I told him, he might be assured, that the severity and ill-usage I met with would be far from effecting the proposed end: that although I could, with great sincerity, declare for a single life (which had always been my choice); and particularly, that if ever I married, if they would not insist upon the man I had an aversion to, it should not be with the man they disliked—
He interrupted me here: He hoped I would forgive him for it; but he could not help expressing his great concern, that, after so many instances of his passionate and obsequious devotion—
And pray, Sir, said I, let me interrupt you in my turn;—Why don’t you assert, in still plainer words, the obligation you have laid me under by this your boasted devotion? Why don’t you let me know, in terms as high as your implication, that a perseverance I have not wished for, which has set all my relations at variance with me, is a merit that throws upon me the guilt of ingratitude for not having answered it as you seem to expect?

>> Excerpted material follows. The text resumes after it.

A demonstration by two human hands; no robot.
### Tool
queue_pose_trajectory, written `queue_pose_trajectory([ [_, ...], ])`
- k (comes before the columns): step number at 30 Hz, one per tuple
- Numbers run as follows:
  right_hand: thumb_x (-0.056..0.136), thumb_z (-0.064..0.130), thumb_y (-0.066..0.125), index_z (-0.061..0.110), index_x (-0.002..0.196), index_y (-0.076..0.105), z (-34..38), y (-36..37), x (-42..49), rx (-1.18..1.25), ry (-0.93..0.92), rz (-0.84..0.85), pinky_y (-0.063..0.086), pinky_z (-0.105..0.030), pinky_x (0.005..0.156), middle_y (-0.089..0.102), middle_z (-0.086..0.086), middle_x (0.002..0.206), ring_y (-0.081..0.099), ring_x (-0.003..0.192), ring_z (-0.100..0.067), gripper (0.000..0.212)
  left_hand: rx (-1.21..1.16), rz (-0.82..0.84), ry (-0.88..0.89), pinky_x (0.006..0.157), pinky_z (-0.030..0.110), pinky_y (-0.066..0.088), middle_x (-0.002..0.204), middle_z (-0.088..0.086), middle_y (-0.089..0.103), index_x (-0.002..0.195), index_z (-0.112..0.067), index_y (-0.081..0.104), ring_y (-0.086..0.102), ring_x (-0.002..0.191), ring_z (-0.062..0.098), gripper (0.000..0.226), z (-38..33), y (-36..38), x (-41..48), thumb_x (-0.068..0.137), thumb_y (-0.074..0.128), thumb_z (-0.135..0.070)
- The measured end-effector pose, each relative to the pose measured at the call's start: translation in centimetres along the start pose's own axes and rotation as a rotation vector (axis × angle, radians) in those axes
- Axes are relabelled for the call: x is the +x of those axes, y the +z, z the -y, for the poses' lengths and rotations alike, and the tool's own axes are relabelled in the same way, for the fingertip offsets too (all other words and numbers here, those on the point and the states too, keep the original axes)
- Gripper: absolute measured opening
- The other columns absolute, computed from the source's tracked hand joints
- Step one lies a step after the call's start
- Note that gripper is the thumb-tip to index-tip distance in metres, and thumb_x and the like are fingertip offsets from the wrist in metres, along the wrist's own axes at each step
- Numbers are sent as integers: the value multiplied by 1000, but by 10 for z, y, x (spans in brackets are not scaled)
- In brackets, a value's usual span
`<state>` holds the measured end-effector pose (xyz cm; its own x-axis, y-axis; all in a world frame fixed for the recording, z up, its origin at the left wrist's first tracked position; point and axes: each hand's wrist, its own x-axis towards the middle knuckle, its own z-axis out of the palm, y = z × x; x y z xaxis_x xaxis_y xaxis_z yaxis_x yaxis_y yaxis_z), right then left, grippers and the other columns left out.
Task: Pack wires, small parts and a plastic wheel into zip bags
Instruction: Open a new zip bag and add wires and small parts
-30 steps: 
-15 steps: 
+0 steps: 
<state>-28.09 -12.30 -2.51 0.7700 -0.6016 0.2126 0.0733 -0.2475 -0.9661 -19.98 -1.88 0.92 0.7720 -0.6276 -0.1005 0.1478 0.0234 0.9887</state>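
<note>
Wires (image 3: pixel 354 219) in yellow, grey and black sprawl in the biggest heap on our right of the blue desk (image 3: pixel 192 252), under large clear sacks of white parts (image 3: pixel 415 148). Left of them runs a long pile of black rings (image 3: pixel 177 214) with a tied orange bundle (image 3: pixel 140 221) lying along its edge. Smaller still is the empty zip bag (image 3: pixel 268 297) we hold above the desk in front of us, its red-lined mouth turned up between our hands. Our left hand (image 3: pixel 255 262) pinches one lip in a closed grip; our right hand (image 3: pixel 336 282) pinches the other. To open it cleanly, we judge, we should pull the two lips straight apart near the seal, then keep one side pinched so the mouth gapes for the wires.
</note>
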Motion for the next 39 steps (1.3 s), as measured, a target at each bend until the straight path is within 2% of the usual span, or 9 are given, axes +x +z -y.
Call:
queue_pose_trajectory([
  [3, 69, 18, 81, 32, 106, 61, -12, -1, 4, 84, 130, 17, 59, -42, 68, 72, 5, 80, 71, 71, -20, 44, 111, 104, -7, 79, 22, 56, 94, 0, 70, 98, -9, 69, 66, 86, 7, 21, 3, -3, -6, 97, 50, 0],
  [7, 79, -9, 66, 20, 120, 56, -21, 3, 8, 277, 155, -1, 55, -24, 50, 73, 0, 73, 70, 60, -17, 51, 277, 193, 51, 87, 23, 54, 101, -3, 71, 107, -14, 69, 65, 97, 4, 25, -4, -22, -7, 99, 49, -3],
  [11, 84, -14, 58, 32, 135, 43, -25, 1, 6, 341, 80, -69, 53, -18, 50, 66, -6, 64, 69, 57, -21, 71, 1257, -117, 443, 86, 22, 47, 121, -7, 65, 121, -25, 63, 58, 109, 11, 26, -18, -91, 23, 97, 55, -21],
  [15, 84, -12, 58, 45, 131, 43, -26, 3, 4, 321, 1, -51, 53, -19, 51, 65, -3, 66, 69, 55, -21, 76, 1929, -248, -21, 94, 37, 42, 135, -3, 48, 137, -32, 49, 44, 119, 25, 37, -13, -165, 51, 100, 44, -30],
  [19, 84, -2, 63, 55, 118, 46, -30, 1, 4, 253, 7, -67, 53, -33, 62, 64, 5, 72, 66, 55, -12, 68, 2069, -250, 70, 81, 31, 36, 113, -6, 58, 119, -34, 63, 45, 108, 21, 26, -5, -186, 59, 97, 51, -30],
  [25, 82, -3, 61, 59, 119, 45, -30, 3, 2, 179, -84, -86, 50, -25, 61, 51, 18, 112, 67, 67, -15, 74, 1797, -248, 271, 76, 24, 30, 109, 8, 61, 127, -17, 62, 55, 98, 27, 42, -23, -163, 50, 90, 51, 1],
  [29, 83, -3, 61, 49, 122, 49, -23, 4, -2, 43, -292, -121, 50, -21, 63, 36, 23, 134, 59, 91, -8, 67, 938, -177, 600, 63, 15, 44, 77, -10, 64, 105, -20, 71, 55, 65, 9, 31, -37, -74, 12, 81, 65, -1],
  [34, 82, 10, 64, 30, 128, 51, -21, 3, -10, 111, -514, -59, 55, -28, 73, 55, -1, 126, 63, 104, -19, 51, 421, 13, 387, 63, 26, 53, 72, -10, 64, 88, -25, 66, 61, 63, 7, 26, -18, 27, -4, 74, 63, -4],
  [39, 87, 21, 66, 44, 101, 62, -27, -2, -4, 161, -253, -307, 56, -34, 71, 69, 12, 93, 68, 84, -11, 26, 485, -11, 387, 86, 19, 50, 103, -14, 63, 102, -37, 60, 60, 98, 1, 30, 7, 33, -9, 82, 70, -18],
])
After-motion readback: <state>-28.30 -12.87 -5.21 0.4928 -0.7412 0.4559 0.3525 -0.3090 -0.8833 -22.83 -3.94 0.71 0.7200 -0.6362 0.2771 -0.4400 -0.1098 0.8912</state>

I must forgive him, he said, if he, who pretended only to a comparative merit, (and otherwise thought no man living could deserve me), had presumed to hope for a greater share in my favour, than he had hitherto met with, when such men as Mr. Symmes, Mr. Wyerley, and now, lastly, so vile a reptile as this Solmes, however discouraged by myself, were made his competitors. As to the perseverance I mentioned, it was impossible for him not to persevere: but I must needs know, that were he not in being, the terms Solmes had proposed were such, as would have involved me in the same difficulties with my relations that I now laboured under. He therefore took the liberty to say, that my favour to him, far from increasing those difficulties, would be the readiest way to extricate me from them. They had made it impossible (he told me, with too much truth) to oblige them anyway, but by sacrificing myself to Solmes. They were well apprised besides of the difference between the two; one, whom they hoped to manage as they pleased; the other, who could and would protect me from every insult; and who had natural prospects much superior to my brother’s foolish views of a title.
How comes this man to know so well all our foibles? But I more wonder, how he came to have a notion of meeting me in this place?